La Mauritanie est en cette période de fortes canicules éprouvée par des fortes chaleurs. Tout le pays est quasiment traversé par des vents brulants qui soufflent violemment dans les régions situées dans le désert. L’Est et le Nord sont dans le tourbillon de ces tempêtes de sable qui soulèvent des nuages de poussière dès les premières heures de la journée. En cette période du mois de ramadan les pénuries d’eaux sont devenues très courantes. Très sévères dans des coins reculés coupés de tout. Souvent les ruptures d’eau sont causées soit par des défaillances dans les installations, soit par le tarissement des sources d’approvisionnement dans les milieux ruraux où l’alimentation en eau se fait à partir des puits forés sur des centaines de mètres. L’équation de l’eau s’est accentuée après les passages du Président dans certaines wliayas du pays où durant toutes les étapes de sa visite , les bidons jaunes ont été brandis en signe de soif.

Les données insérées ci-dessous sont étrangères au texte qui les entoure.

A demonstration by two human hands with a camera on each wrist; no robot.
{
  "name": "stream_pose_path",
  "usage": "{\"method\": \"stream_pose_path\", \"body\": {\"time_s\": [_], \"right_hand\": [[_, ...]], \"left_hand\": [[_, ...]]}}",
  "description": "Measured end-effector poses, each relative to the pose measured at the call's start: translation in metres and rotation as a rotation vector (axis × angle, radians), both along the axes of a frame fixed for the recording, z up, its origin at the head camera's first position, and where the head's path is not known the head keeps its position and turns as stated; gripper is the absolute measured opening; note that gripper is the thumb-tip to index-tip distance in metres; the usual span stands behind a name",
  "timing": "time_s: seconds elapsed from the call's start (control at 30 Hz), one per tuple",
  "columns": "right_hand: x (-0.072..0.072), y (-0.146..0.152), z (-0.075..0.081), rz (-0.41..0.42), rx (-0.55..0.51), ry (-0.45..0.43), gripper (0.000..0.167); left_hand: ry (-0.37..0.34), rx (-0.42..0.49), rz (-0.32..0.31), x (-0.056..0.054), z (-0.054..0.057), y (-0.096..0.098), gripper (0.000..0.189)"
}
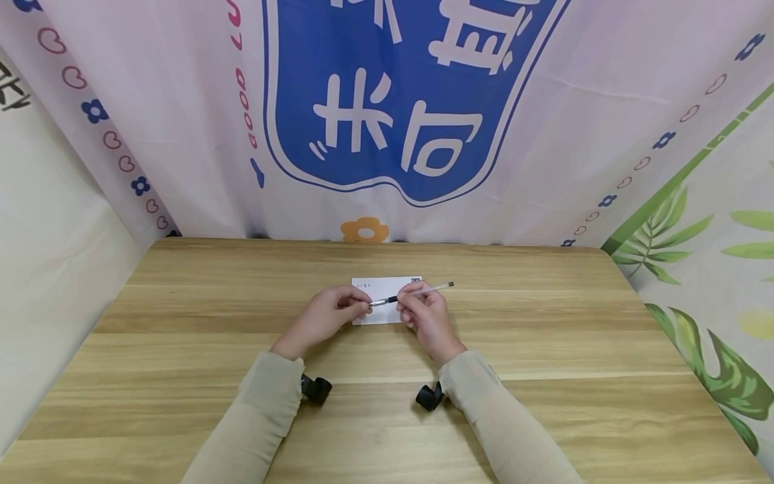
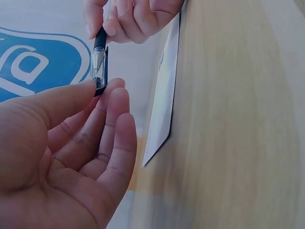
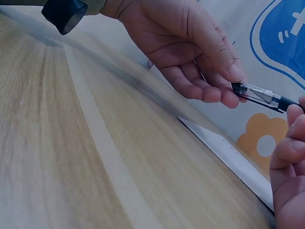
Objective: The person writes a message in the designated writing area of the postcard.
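A pen (image 1: 435, 288) with a black grip is held level above a white envelope (image 1: 382, 316) on the table. Its clear cap (image 2: 98, 67), with a black end and clip, covers the tip. My left hand (image 1: 329, 310) pinches the cap's end between thumb and index finger; its other fingers are loosely bent, as the left wrist view shows. My right hand (image 1: 426, 316) grips the barrel near the black grip, fingers curled. The pen's rear end sticks out to the right. Part of the envelope is hidden beneath the hands; small marks show at its upper left, a dark square at its upper right.
The wooden table (image 1: 211, 336) reaches back to a printed curtain (image 1: 199, 134) with a blue sign pattern. Leaf-patterned fabric (image 1: 695, 269) hangs at the right. Black wrist cameras (image 1: 317, 390) are strapped to both sleeved forearms.
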State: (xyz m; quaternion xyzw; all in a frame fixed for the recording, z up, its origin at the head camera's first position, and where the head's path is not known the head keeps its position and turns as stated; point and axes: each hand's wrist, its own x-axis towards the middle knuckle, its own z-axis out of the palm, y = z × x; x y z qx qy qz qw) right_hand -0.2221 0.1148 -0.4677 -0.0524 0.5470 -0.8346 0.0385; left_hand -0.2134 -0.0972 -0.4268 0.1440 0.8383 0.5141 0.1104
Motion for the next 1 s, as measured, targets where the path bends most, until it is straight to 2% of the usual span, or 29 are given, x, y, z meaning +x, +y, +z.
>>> {"method": "stream_pose_path", "body": {"time_s": [0.43, 0.83, 1.0], "right_hand": [[0.0005, 0.0008, 0.0004, 0.039, -0.049, 0.009, 0.015], [-0.0004, 0.0020, 0.0021, 0.093, -0.094, -0.031, 0.017], [0.0006, 0.0021, 0.0029, 0.104, -0.110, -0.047, 0.019]], "left_hand": [[0.011, 0.042, 0.016, 0.0002, -0.0021, 0.0008, 0.019], [0.054, 0.066, 0.033, 0.0005, 0.0016, -0.0003, 0.018], [0.043, 0.077, 0.049, 0.0003, 0.0016, -0.0001, 0.014]]}}
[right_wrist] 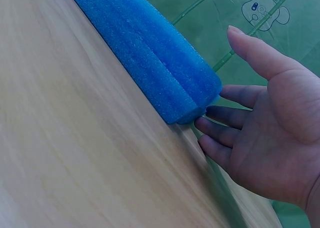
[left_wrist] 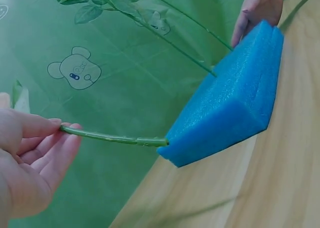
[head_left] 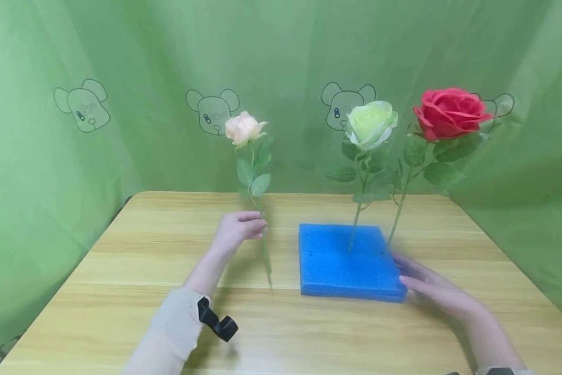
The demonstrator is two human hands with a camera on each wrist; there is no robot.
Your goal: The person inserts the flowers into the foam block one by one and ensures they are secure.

Les services de l’hydraulique tentent toujours de résoudre le problème avant l’arrivée de Mohamed Ould Abdel Aziz pour effacer toute mauvaise impression. Mais tout finit par revenir à la case de départ. Il faut dire que le pays est plongé dans la soif poussant les populations à aller très loin à la recherche de sources d’approvisionnement dans des conditions très difficile. C’est en milieu rural que cette situation est plus dramatique. Beaucoup de cris de détresse sont entendus ces derniers jours à l’Est du pays comme à Djiguieni , en Assaba notamment à Kankossa , dans le Sud du pays où l’eau du Fleuve en cette période de reflux du cours d’eau est vecteur de maladies hydriques. Même dans la capitale dans maints endroits de Nouakchott, des quartiers situés dans la périphérie font face à un déficit en eau. Les charretiers qui assurent la desserte dans les foyers provoquent parfois des pénuries pour augmenter les prix et installer la spéculation.
penuie-deau-soif-a-boully_-_copie.jpg
L’hivernage n’a pas encore été signalé dans le pays. Le monde rural attend avec impatience la chute des premières gouttes dans l’espoir de voir changer l’environnement avec une pluviométrie clémente. En attendant, les températures demeurent élevées ces dernières semaines. Elles atteignent parfois 50 degrés à l’ombre dans certaines localités du pays. Le mois de ramadan est vécu par la majorité des populations sans moyens dans une grande souffrance aggravée par la cherté de la vie. Quand l’eau devient rare, le désespoir vient bouleverser le quotidien des populations déjà vulnérables. La Mauritanie compte parmi les pays du sahel les plus frappés par l’aridité du sol exposant les hommes et les animaux à des risques de soif intense.